In total 331 (52% women) patients were included, of which 22 patients were excluded from the analysis due to missing information. The average age of patients selected for oral treatment was 43 (range 17-74) years, and for LAT 50 (range 20-92) years. The most commonly used oral treatments (>10%) were aripiprazole, olanzapine and risperidone. The most commonly used LATs (>10%) were haloperidol, perphenazine, risperidone and zuclopenthixol. Fifty-two percent of the orally treated patients completed the two-year Index Treatment period, compared to 67% of the patients treated with LAT. The number of hospitalisations were reduced in both groups; oral from 1 to 0.89 (-11%) and LAT from 1.6 to 0.75 (-47%) admissions per patient. Further, episodes of compulsory psychiatric care also were reduced in both groups; oral from 0.34 to 0.27 (-21%) and LAT from 0.97 to 0.26 (-73%) episodes per patient.


The collected data in this setting shows that the patients selected for antipsychotic LAT were on average older and had historically greater frequency of both hospitalisations and compulsory psychiatric care, than those selected for oral treatment.
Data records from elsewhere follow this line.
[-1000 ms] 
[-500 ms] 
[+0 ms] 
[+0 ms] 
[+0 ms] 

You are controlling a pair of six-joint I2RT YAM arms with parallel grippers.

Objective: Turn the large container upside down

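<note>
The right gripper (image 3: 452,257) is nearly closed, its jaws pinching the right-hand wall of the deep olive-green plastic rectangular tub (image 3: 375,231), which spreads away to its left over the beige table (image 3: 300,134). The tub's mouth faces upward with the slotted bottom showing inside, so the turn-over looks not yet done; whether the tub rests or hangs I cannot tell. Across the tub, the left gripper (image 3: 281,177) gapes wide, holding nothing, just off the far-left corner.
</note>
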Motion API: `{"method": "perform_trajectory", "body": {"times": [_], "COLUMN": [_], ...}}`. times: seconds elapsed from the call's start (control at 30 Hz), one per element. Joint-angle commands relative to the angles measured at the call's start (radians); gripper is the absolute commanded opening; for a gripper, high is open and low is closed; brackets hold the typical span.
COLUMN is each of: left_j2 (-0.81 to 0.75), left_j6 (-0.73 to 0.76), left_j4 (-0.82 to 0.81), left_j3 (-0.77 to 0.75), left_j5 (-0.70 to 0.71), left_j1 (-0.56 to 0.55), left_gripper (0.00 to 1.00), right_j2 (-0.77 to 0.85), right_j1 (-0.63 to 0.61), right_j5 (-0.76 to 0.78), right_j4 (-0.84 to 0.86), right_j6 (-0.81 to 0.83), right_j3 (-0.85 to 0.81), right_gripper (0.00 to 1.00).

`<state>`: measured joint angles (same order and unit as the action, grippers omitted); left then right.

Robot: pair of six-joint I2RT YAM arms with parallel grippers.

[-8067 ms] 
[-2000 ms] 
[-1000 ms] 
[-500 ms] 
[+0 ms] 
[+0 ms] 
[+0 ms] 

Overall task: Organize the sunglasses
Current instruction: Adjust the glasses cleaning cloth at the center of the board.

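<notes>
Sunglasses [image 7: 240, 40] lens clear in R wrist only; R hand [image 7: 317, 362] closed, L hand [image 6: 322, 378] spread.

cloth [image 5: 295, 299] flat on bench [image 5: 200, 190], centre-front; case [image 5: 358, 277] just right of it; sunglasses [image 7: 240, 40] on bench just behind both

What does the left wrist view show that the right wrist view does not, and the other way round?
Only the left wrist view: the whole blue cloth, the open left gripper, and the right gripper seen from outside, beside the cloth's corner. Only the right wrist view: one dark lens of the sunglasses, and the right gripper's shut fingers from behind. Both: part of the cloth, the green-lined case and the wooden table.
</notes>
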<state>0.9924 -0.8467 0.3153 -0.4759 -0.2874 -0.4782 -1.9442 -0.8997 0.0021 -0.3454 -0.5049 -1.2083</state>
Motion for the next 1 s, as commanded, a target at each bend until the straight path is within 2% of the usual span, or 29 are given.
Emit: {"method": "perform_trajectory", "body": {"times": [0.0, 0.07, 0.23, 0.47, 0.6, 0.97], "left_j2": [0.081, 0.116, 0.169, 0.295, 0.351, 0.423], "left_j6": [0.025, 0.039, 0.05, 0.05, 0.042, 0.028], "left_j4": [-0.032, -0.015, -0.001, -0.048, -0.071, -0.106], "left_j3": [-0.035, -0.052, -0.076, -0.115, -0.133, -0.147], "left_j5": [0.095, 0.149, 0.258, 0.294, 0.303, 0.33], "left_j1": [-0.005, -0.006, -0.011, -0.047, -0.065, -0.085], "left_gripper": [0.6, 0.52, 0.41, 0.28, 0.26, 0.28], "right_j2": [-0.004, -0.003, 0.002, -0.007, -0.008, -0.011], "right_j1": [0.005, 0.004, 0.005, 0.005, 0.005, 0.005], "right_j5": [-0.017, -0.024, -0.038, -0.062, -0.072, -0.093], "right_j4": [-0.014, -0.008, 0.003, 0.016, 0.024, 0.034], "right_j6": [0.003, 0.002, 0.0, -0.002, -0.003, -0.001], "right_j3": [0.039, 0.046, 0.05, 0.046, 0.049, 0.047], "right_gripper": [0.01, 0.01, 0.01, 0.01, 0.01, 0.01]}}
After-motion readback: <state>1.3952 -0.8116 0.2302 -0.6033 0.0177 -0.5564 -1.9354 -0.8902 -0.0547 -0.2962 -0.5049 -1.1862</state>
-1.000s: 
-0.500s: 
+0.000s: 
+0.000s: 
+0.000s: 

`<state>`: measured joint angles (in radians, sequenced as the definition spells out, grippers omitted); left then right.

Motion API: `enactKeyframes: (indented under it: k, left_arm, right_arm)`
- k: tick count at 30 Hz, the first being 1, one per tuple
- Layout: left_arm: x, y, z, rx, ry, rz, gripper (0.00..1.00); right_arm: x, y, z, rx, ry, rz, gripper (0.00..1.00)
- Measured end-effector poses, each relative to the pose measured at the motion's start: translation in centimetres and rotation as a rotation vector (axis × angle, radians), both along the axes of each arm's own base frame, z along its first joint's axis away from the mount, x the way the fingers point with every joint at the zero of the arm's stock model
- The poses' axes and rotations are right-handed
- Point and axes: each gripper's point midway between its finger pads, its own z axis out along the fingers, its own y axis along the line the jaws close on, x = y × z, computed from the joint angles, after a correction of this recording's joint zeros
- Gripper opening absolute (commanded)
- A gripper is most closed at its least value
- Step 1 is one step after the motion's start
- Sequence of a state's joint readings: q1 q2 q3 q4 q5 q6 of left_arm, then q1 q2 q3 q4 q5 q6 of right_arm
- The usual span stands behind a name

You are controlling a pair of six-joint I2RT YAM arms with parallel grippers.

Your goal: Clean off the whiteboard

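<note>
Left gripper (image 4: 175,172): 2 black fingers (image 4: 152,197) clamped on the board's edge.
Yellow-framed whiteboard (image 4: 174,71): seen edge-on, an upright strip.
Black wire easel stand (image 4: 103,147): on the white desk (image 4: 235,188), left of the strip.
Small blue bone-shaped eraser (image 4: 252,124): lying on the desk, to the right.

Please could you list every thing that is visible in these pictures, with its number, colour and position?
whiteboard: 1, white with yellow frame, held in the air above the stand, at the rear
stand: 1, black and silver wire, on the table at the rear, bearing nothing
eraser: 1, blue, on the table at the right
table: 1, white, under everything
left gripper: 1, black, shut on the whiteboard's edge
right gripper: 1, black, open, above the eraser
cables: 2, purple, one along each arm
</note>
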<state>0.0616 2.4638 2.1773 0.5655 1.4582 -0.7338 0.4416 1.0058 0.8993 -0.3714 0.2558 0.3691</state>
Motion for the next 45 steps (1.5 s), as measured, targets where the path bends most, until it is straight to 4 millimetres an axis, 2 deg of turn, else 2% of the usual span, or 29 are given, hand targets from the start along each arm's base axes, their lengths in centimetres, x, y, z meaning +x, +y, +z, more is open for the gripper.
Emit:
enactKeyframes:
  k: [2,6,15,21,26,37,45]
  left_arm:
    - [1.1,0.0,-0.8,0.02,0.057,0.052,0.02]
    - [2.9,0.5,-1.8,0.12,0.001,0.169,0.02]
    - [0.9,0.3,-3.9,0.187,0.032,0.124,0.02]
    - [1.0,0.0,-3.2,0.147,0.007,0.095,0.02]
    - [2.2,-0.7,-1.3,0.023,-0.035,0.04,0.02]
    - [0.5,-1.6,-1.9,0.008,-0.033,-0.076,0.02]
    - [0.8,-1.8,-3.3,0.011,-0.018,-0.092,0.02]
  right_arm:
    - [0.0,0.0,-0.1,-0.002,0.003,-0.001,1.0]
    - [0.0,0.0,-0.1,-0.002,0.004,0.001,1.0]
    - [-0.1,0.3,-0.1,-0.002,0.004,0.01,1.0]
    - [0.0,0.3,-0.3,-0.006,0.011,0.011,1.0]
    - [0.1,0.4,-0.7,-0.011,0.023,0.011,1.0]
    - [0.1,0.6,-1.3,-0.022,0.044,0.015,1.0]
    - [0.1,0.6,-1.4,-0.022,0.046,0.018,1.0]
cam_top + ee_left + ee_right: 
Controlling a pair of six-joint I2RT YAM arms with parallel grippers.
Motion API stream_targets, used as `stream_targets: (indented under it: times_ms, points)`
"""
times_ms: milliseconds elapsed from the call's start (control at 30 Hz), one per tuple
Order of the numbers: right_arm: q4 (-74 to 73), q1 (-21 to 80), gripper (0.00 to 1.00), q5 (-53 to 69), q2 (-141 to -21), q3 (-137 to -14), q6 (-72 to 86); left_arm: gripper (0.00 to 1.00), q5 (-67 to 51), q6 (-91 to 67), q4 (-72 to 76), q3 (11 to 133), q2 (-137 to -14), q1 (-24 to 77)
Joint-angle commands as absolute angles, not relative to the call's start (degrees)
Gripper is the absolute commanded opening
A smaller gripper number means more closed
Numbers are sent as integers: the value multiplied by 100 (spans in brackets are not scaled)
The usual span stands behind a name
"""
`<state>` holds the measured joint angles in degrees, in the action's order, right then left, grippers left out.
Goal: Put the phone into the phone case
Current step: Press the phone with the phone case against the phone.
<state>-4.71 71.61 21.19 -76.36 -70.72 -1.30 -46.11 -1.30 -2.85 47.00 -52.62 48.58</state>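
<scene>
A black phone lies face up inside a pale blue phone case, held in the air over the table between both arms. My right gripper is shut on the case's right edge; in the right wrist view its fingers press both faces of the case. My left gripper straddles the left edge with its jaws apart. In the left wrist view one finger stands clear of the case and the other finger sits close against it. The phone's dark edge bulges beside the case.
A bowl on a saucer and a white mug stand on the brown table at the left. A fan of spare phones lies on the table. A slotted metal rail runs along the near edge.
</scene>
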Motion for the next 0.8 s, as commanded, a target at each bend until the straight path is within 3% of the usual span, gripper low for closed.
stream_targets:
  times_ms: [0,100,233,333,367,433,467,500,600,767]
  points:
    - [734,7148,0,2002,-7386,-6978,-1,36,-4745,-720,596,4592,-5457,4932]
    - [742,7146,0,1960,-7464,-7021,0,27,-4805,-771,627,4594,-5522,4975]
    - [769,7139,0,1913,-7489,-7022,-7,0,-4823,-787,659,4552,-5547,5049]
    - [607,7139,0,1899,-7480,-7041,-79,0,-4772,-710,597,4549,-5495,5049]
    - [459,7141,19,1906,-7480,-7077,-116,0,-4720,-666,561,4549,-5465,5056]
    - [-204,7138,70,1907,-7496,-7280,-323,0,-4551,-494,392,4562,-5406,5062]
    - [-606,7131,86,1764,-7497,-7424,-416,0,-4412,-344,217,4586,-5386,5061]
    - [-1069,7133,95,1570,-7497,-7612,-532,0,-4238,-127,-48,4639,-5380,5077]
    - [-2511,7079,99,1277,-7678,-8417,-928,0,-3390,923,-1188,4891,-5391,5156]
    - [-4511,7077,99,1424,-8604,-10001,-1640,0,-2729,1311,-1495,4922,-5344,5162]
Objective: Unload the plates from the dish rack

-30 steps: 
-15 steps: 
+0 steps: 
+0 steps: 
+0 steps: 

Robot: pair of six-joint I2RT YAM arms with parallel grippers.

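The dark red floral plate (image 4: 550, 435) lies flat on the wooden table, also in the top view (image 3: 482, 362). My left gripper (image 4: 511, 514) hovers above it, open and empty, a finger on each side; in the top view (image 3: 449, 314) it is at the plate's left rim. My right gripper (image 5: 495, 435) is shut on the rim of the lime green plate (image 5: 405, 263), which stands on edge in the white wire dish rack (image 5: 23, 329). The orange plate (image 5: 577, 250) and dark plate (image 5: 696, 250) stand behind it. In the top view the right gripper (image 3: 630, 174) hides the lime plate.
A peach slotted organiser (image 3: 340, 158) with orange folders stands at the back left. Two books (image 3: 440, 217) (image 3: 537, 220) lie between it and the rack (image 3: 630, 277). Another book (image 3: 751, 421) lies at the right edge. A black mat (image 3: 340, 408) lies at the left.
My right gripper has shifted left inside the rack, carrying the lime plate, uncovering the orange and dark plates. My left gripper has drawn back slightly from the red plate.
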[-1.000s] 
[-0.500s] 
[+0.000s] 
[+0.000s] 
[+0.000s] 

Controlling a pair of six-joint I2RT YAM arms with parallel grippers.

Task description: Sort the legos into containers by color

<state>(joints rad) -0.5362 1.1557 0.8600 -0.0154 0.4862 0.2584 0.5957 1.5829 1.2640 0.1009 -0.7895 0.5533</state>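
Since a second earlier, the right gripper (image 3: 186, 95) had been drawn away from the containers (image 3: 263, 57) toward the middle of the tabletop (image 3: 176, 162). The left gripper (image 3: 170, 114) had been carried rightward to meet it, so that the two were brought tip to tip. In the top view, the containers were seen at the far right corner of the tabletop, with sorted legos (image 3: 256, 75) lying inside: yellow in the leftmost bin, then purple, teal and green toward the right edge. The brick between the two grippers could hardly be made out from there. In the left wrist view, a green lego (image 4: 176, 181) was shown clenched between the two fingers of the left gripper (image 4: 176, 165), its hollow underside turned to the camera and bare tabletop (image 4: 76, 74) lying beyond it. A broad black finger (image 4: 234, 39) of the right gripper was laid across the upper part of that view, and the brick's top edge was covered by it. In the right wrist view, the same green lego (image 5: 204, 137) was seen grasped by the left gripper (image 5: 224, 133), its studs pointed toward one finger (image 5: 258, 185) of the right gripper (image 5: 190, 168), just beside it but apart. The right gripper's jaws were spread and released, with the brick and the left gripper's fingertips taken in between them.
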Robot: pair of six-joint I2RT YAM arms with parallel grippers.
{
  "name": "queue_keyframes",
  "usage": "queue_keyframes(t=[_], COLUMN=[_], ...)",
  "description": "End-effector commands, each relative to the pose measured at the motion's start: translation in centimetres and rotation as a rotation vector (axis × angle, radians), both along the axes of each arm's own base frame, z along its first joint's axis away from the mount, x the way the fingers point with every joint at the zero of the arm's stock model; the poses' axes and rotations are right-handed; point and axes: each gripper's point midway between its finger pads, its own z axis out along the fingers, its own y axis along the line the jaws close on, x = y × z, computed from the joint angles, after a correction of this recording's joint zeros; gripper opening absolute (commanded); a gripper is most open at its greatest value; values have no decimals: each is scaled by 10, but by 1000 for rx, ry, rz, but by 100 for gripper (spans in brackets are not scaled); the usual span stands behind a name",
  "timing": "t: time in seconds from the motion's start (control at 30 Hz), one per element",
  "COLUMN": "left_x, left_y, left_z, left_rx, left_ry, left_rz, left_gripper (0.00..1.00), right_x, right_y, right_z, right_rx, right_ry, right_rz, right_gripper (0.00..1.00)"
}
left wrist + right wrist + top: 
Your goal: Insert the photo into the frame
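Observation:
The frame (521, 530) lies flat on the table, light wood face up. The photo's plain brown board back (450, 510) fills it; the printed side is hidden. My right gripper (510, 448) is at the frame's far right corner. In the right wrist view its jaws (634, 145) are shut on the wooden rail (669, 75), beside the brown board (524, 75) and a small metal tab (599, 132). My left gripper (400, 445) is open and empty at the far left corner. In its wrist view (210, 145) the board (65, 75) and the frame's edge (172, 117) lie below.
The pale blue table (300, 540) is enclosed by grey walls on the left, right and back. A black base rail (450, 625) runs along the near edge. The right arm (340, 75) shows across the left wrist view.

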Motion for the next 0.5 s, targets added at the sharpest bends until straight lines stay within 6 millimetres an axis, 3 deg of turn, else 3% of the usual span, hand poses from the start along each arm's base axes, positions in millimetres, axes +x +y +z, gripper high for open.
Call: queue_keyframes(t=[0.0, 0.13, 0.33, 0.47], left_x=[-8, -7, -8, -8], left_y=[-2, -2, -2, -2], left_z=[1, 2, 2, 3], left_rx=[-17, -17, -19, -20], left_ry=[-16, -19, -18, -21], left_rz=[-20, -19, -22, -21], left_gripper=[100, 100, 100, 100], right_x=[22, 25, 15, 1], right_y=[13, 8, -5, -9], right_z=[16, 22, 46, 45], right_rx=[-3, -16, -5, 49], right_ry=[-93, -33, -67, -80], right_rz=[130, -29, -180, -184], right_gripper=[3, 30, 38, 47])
The initial differences in frequency of hospitalisations and compulsory psychiatric care seen between the two groups were no longer noticeable at the end of the Index Treatment.

Presenting author: Massoud Eftekhari, E-mail:

Disclaimer: This project was supported by Janssen-Cilag Nordic with an unrestricted grant.

[1]Socialstyrelsen. Nationella riktlinjer för antipsykotisk läkemedelsbehandling vid schizofreni och liknande tillstånd. National Board of Social and welfare 2014:1-56.

[2]Morken G, Widen JH, Grawe RW. Non-adherence to antipsychotic medication, relapse and rehospitalisation in recent-onset schizophrenia. BMC psychiatry. 2008;8:32.